IN ALTO: LIVING POD DI DAVID GREENE, 1965, ESTERNO ED INTERNO. IN BASSO: CUSHICLE DI MIKE WEBB © Archigram
"Potrà venire il tempo, perciò" proseguì Clarke, "in cui intere comunità migreranno a sud d'inverno, o raggiungeranno nuove terre ogni volta che gli abitanti si sentiranno di cambiare ambiente. Chiunque pensi che non ci sia spazio per tali migrazioni non ha ancora guardato molto attentamente al globo terrestre. Ci sono aree del pianeta vaste e completamente disabitate - alcune delle quali estremamente pittoresche - rimaste deserte solo perché inutili per la produzione di cibo. Ma sono proprio queste le regioni che diventeranno più attraenti quando avremo sviluppato la casa autonoma. Recentemente, volando sul Grand Canyon, ho pensato all'improvviso: 'Accidenti! Questa sì che sarà la migliore area residenziale del ventunesimo secolo!'"

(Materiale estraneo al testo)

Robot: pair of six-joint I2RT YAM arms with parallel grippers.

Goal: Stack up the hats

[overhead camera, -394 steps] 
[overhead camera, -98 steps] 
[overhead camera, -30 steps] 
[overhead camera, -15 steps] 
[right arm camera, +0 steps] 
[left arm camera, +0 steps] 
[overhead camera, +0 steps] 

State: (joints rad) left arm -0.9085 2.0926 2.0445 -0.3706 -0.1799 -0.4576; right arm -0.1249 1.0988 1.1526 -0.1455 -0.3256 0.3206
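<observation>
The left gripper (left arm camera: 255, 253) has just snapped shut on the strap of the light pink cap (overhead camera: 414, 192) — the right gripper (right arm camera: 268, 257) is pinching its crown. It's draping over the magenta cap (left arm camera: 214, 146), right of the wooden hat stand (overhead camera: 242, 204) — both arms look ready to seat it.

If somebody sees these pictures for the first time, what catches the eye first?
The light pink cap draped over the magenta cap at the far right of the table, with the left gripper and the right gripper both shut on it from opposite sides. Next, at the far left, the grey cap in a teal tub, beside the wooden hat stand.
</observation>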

EDIFICI E CITTA' DEL FUTURO SULLE COPERTINE DI POPULAR MECHANICS
L'unico complesso di "case del futuro" che sia stato davvero edificato e sia ancora abitato fu progettato per l'Expo '67 di Montreal dall'architetto israeliano Moshe Safdie. In origine sarebbe dovuto consistere di 900 appartamenti, con negozi e una scuola, ma anche in questo caso, i costi si rivelarono proibitivi: ne vennero quindi fabbricati solo 158, composti da 354 unità prefabbricate che vennero costruite sul posto. L'ampiezza degli appartamenti va da 600 a 1700 piedi quadrati, e ce ne sono divisi in 15 tipi diversi. Sono disposti l'uno sull'altro lasciando anche spazi vuoti sottostanti. Apparentemente la disposizione è a caso, ma in realtà il tetto di ogni appartamento funge da terrazza per quello soprastante.
HABITAT DI MOSHE SAFDIE, 1967
Al termine, stando all'architetto Frei Otto, "Avremo case le cui quattro pareti saranno costituite da una fine membrana trasparente, mantenuta eretta dalla pressione dell'atmosfera". Un certo Werner Ruhnau propose di abolire il tetto, e sostituirlo con un flusso d'aria che avrebbe ugualmente riparato dalle intemperie. Infine, secondo Otto, "conoscendo le proprietà fisiche e chimiche dell'aria, potremmo concepire una macchina che permetta di costruire dei volumi senza impiego di materiali. Per il momento, la quantità d'energia necessaria sarebbe troppo elevata".